EXERCISE GOAL.
Give every line of the records exactly, please, from the first up to and including the one containing "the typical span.".
━━━ INFORMATION ━━━
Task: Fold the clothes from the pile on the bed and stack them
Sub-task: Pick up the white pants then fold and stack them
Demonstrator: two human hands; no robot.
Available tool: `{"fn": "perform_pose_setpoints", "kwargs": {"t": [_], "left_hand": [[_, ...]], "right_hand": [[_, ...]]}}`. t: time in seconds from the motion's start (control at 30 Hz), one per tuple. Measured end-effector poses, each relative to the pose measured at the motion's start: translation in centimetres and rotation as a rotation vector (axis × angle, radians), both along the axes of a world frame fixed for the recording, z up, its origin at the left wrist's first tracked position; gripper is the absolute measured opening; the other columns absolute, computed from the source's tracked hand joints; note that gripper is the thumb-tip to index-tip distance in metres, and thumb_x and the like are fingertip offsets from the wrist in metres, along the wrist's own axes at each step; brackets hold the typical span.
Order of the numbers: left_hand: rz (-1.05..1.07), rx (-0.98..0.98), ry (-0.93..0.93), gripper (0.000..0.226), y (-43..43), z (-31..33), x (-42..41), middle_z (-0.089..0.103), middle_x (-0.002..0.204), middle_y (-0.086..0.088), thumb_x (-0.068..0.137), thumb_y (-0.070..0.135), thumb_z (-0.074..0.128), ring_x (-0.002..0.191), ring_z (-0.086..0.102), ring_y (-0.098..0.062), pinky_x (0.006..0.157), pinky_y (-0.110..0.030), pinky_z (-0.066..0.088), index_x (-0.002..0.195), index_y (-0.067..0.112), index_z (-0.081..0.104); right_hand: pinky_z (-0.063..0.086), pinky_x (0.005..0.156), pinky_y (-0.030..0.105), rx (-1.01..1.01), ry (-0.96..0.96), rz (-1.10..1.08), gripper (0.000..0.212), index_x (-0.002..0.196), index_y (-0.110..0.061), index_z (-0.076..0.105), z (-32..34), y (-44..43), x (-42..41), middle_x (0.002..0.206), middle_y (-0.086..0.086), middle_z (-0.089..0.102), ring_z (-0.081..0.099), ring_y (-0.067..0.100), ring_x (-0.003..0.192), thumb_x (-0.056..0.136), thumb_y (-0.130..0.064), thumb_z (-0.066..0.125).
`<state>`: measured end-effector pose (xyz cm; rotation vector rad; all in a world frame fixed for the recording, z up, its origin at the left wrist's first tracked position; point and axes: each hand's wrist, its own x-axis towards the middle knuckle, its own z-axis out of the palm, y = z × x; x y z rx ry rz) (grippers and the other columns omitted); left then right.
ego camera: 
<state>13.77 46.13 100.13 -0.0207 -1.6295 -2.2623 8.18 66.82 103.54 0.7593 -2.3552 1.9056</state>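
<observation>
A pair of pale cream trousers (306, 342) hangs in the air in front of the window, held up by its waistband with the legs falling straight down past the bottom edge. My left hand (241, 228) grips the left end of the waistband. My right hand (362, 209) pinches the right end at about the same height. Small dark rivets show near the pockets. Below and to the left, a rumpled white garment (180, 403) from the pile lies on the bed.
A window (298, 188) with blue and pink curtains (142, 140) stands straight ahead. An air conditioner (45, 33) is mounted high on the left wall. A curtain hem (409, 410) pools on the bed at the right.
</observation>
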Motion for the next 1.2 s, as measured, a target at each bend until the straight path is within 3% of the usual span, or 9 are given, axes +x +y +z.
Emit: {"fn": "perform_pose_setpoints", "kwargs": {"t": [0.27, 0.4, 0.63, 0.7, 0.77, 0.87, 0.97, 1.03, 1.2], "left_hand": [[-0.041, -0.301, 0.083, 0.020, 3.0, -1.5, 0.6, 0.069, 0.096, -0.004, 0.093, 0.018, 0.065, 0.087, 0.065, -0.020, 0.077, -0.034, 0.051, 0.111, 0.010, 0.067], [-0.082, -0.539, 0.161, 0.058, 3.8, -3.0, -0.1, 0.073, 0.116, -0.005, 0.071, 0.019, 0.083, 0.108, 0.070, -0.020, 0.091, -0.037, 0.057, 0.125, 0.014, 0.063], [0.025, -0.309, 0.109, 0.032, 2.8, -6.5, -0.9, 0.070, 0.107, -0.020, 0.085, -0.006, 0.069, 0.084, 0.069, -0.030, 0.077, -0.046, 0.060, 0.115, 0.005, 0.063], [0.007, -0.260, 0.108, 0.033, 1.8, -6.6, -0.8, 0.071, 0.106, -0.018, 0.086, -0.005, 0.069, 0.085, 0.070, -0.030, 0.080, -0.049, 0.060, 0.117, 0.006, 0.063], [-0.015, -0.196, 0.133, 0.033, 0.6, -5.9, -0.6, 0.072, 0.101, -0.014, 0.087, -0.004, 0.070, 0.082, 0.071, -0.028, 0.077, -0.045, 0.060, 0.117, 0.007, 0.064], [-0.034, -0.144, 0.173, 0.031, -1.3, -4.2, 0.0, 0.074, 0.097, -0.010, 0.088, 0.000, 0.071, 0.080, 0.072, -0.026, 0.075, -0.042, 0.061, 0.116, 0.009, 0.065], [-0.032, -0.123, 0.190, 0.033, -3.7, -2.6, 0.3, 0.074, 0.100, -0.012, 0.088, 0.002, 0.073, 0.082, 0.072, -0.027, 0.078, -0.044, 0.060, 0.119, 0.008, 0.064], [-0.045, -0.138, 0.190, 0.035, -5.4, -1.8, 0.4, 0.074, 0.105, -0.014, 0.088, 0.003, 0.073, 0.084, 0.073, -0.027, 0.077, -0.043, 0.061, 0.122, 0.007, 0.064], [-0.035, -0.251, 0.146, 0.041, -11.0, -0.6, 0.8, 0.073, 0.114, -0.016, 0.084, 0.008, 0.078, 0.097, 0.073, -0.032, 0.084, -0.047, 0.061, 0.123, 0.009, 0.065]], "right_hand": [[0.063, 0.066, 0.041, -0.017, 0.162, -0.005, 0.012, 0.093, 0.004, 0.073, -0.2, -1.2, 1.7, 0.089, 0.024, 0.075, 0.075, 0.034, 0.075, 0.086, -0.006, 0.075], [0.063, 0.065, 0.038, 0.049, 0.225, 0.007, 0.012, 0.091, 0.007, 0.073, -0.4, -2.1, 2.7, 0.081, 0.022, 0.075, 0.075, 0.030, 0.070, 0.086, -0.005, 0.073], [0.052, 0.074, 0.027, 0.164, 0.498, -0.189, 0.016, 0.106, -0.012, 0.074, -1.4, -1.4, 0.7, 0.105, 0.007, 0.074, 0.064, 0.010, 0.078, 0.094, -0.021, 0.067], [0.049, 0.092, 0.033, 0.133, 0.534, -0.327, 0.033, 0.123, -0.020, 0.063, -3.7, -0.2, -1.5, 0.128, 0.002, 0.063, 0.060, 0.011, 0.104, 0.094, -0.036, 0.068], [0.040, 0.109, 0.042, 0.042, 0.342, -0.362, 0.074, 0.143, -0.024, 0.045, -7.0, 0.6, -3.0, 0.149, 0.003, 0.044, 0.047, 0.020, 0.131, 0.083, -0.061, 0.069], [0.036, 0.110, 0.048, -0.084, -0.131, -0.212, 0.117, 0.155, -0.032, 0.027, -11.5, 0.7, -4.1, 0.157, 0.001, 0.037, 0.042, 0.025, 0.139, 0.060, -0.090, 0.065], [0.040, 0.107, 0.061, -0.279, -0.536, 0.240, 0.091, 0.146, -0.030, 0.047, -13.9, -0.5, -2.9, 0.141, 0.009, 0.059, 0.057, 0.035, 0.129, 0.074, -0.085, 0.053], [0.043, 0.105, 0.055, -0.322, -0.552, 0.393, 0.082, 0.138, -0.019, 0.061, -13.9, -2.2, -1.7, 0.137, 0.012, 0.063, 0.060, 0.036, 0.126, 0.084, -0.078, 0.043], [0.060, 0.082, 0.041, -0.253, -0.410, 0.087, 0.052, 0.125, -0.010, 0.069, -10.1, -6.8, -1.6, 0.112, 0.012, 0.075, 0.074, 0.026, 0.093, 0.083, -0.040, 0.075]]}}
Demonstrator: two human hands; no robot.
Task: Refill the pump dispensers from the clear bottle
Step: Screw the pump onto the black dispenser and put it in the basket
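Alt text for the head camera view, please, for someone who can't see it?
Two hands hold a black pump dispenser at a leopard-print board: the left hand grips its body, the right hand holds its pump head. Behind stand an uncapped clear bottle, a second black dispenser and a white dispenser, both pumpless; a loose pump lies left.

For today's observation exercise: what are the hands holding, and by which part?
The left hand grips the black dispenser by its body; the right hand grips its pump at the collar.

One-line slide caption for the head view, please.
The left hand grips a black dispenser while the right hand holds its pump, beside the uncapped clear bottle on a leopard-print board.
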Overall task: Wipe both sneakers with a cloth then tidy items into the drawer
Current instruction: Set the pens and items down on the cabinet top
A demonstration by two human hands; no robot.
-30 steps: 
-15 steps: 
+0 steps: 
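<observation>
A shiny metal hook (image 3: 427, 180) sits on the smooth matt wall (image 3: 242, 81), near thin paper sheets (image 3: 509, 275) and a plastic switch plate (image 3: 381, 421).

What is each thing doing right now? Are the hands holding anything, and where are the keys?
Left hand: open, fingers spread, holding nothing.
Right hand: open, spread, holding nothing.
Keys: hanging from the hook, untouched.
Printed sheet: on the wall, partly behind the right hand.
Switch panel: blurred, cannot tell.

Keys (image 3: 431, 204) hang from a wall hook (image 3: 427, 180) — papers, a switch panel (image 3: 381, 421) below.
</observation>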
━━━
WRITTEN ANSWER.
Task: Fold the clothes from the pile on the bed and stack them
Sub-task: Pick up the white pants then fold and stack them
Demonstrator: two human hands; no robot.
Available tool: `{"fn": "perform_pose_setpoints", "kwargs": {"t": [_], "left_hand": [[_, ...]], "right_hand": [[_, ...]]}}`. t: time in seconds from the motion's start (control at 30 Hz), one per tuple. Measured end-effector poses, each relative to the pose measured at the motion's start: translation in centimetres and rotation as a rotation vector (axis × angle, radians), both along the axes of a world frame fixed for the recording, z up, its origin at the left wrist's first tracked position; gripper is the absolute measured opening; the other columns absolute, computed from the source's tracked hand joints; note that gripper is the thumb-tip to index-tip distance in metres, and thumb_x and the like are fingertip offsets from the wrist in metres, along the wrist's own axes at each step; brackets hold the typical span.

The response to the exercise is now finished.